◆ AIM OF THE TASK
In the listing below, locate the line containing "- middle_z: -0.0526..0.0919" and the line containing "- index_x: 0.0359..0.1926". Output both of them and every line between, exactly as written, and nothing more.

◆ EXERCISE DATA
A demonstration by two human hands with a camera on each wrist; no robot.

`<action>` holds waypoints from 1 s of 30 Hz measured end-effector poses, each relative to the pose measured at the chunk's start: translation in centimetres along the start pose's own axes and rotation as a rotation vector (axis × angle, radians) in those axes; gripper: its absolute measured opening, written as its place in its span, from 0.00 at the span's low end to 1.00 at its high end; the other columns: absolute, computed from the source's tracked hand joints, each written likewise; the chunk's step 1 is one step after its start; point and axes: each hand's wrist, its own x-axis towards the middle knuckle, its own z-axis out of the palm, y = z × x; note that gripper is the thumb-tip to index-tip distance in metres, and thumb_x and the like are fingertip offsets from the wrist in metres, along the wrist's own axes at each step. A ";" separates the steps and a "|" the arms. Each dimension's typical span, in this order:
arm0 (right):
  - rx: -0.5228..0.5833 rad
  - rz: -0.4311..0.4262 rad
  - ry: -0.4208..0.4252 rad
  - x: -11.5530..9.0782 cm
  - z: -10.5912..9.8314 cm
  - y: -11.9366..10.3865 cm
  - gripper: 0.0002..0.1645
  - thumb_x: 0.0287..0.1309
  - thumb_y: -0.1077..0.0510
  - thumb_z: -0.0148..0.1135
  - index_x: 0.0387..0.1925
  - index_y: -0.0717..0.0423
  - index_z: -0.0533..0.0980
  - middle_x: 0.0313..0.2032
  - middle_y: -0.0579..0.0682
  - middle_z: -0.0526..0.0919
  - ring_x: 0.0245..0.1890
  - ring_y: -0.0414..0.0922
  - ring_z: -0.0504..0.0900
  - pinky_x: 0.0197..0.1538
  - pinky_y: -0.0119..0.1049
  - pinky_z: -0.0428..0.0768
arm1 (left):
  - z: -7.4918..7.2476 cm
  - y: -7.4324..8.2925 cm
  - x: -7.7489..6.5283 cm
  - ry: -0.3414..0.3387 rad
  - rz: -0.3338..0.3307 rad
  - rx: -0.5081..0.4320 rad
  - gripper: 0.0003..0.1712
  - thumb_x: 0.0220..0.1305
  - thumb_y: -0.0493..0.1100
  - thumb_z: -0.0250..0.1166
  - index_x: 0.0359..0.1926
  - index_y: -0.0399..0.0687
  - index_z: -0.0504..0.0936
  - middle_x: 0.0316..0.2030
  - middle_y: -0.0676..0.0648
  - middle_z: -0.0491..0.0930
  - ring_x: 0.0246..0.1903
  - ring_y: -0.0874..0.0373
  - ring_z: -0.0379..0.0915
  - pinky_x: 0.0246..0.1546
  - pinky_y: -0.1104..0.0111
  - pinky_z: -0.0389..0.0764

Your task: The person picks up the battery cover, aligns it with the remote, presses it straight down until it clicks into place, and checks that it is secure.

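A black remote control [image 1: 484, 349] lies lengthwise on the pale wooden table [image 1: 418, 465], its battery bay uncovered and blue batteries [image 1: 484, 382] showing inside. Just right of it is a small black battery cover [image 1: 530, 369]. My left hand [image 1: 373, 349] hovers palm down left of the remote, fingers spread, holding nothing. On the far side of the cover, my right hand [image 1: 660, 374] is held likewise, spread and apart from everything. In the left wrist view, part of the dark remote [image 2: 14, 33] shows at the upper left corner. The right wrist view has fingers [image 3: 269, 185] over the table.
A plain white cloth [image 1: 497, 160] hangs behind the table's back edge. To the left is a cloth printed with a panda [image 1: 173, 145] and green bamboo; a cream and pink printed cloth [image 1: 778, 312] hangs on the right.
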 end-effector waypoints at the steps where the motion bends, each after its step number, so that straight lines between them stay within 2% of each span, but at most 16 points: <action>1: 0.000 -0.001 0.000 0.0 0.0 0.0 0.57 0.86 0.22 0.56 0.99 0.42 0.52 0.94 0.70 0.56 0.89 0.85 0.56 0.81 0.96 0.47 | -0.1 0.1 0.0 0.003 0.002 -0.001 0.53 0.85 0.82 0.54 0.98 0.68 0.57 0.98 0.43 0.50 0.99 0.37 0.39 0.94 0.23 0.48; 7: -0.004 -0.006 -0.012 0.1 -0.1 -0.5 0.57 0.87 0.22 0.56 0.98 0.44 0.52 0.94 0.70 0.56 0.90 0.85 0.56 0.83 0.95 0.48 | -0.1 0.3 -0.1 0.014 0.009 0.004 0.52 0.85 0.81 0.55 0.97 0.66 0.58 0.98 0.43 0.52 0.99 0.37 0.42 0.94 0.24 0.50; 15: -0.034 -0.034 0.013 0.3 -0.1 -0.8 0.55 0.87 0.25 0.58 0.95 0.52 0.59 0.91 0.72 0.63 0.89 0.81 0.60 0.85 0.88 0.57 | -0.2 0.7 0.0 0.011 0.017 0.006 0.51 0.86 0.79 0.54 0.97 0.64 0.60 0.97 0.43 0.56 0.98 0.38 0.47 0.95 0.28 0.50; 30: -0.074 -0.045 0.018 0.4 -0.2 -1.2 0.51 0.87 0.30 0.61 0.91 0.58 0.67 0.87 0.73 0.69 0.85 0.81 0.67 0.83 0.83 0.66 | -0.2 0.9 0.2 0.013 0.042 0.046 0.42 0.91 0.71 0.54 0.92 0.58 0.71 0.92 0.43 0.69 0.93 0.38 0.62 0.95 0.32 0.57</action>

◆ PROBLEM SOLUTION
  - middle_z: -0.0526..0.0919
  - ring_x: 0.0245..0.1890
  - ring_y: -0.0414..0.0922
  - ring_z: -0.0504..0.0900
  - pinky_x: 0.0197..0.1538
  - pinky_y: -0.0119..0.1049
  - pinky_z: -0.0428..0.0768
arm1 (left):
  - z: -7.4918..7.2476 cm
  - y: -7.4324..8.2925 cm
  - x: -7.7489..6.5283 cm
  - ry: -0.3414..0.3387 rad
  - rz: -0.3338..0.3307 rad
  - rx: -0.5081..0.4320 rad
  - gripper: 0.0003..0.1712
  - thumb_x: 0.0220..0.1305
  - thumb_y: -0.0493..0.1100
  - thumb_z: -0.0250..0.1166
  - index_x: 0.0359..0.1926

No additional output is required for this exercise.